Selon une étude encore jamais menée à cette échelle, les pertes engendrées par les espèces exotiques invasives s’élèveraient à 1.300 milliards de dollars entre 1970 et 2017. Pourtant, la lutte contre leur propagation reste marginale.A Porto Rico, dans les Caraïbes, une grenouille endémique au coassement bruyant est devenue l'un des symboles vantés par l'île. Pourtant, 10.000 kilomètres plus loin, sur celle d'Hawaï, elle s'est plutôt transformée en cauchemar. Au coucher du soleil, le refrain du soir de ce petit envahisseur reprend inlassablement, dans une cacophonie infernale. Introduits par accident sur la « Big Island » à la fin du vingtième siècle, ces minuscules amphibiens se comptent désormais en dizaines de millions. Et leur prolifération va de pair avec la chute de l'immobilier.

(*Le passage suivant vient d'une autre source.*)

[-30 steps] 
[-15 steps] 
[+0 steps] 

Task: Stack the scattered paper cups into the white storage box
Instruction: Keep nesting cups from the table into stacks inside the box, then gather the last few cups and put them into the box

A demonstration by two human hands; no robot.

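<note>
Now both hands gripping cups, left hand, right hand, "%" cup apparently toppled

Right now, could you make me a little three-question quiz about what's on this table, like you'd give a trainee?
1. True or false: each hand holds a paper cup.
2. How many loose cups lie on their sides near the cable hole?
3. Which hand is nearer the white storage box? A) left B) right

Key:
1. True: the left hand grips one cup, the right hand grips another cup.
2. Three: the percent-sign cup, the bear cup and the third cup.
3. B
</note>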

En Europe, c'est un autre genre d'espèce importée qui fait grincer des dents. Les jussies rampantes, ces plantes aquatiques à la belle fleur jaune vif, s'y répandent à une vitesse éclair. Introduites au 19ème siècle de l'Hémisphère Sud pour ornementer les bassins, elles ont depuis colonisé les berges. Dégradant sur leur passage la qualité des eaux.
Un coût astronomique
Leur point commun ? Ce sont des espèces exotiques envahissantes. C'est-à-dire, introduites par l'humain dans un nouveau milieu, volontairement ou non, qui deviennent nuisibles et menacent leur nouvel habitat. Elles comprennent des organismes aussi divers que le moustique tigre, la fourmi de feu, la moule zébrée ou encore le rat noir. Sur le Grand Continent, par exemple, on trouve environ 14.000 espèces exotiques, dont près de 5.000 sont envahissantes.
En bouleversant l'écosystème local, elles entraînent des coûts immenses. Selon une étude encore jamais menée à cette échelle, ceux-ci s'élèvent à pas moins de 1.300 milliards de dollars entre 1970 et 2017 dans le monde entier. Si l'on se concentre sur cette dernière année seulement, ces pertes représentent 162 milliards de dollars. Une somme vingt fois supérieure aux budgets combinés de l'OMS et du Secrétariat de l'ONU pour la même période. Et qui dépasse largement le PIB de 50 des 54 pays du continent africain. Surtout, le chiffre, déjà astronomique, suit une courbe à la croissance exponentielle : il triple à chaque nouvelle décennie.